Every engineer and team will have their own preferences, but from my perspective, here is what I find most helpful: videos. They share and convey so much information. Just a simple screenshot doesn’t tell you the steps a user took to get to that point. Word descriptions are just someone’s interpretation of the problem. Videos prevent incorrect assumptions about the issue. You get to see exactly what a user did to cause or encounter the bug. Sometimes you cannot immediately reproduce the bug either, so you have to go off someone’s description. It’s rough, but it happens all the time. Timing issues and race conditions are the bane of the software developer’s existence (well and context switching but that’s a separate blog post). Videos cut through that (to an extent). You can watch the bug get reproduced time and again and analyze different parts of the application. Now, that doesn’t always work, but it’s much better than words and screenshots.

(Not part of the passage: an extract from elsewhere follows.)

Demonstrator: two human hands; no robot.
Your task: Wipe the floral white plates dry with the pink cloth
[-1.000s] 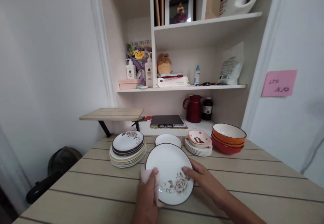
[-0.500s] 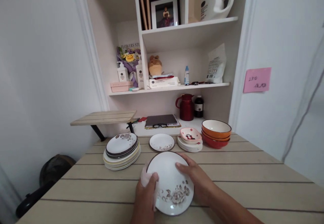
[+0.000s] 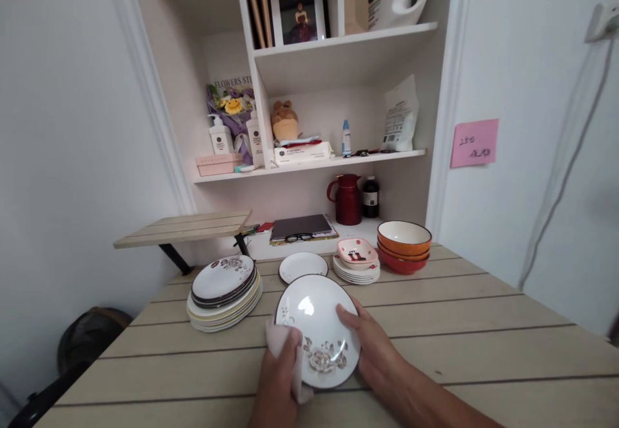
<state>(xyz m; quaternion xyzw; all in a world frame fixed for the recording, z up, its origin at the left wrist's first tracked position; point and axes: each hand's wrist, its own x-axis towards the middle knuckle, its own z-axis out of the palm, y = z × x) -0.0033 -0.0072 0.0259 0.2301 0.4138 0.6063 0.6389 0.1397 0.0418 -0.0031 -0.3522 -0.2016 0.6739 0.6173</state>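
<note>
Between my hands is a white plate (image 3: 314, 325) with a dark rim and brown flowers, tilted toward me over the table. My left hand (image 3: 281, 370) grips its left edge through a pale pink cloth (image 3: 278, 338), thumb on top. On the right edge, my right hand (image 3: 370, 334) is closed with its thumb on the face; the fingers behind are hidden. Just beyond lies another flowered plate (image 3: 303, 265) on the table. To the left stands a stack of plates (image 3: 225, 280), dark-rimmed ones over yellow-rimmed ones.
Small plates (image 3: 356, 276) carry a pink square bowl (image 3: 356, 252). Beside them are stacked orange and red bowls (image 3: 403, 247). A raised wooden shelf (image 3: 186, 229) overhangs the back left. Behind stand a dark red jug (image 3: 347, 199), a dark bottle (image 3: 370, 197) and a laptop (image 3: 302, 227).
The held plate has tilted, and a bright reflection now shows on its face. Both hands keep their grip. The whole view has shifted slightly.
</note>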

One problem that often comes up with screenshots and videos is the user doesn’t have the browser console or network tab open. That’s the first place developers usually look for more information if the bug isn’t immediately apparent (or even if it is, just as a sanity check that we aren’t overlooking something else). Having those tools open make it that much easier (and faster) for a developer to identify a problem and fix it. And identifying the problem is the usually hardest part.

I can fix any problem I can find.

— Some developer I read/heard from years ago and completely forget where it came from, but it’s burned into my brain

That doesn’t mean the solution will be easy, but identifying what the actual problem is most often the hardest part. I really wish I remembered where I got that quote from. At the time, I remember thinking that was a bit arrogant, but over the years, I realized the developer was right. The operative word in that sentence is “find” not “fix”. I’ve never encountered a problem I couldn’t fix. That doesn’t mean I didn’t get help in coming up with a good fix, but it can be fixed. I absolutely have discovered problems that I’ve spent 10x the amount of time figuring out what the problem was than coming up with a solution for it.

So is there a tool for this?

All this being said, I recently stumbled across jam.dev. I’m probably late to the party, but this seems like an awesome tool that truly aims to make filing good bug reports like a walk in the park. I have not personally used it, so you can take this with a grain of salt. But looking at the features and documentation, it seems to offer the full gambit of what a bug reporter needs. It allows you to take screenshots and videos, and also stores the browser console and network tab information. This is insanely valuable. It even has integrations into many popular software and project management tools like Jira, GitHub, Sentry, etc. I think I’m going to be pitching this to the other engineering leaders on my team going forward. I truly think it will improve developers’ lives, and recently that’s become somewhat of a passion of mine. More on that soon.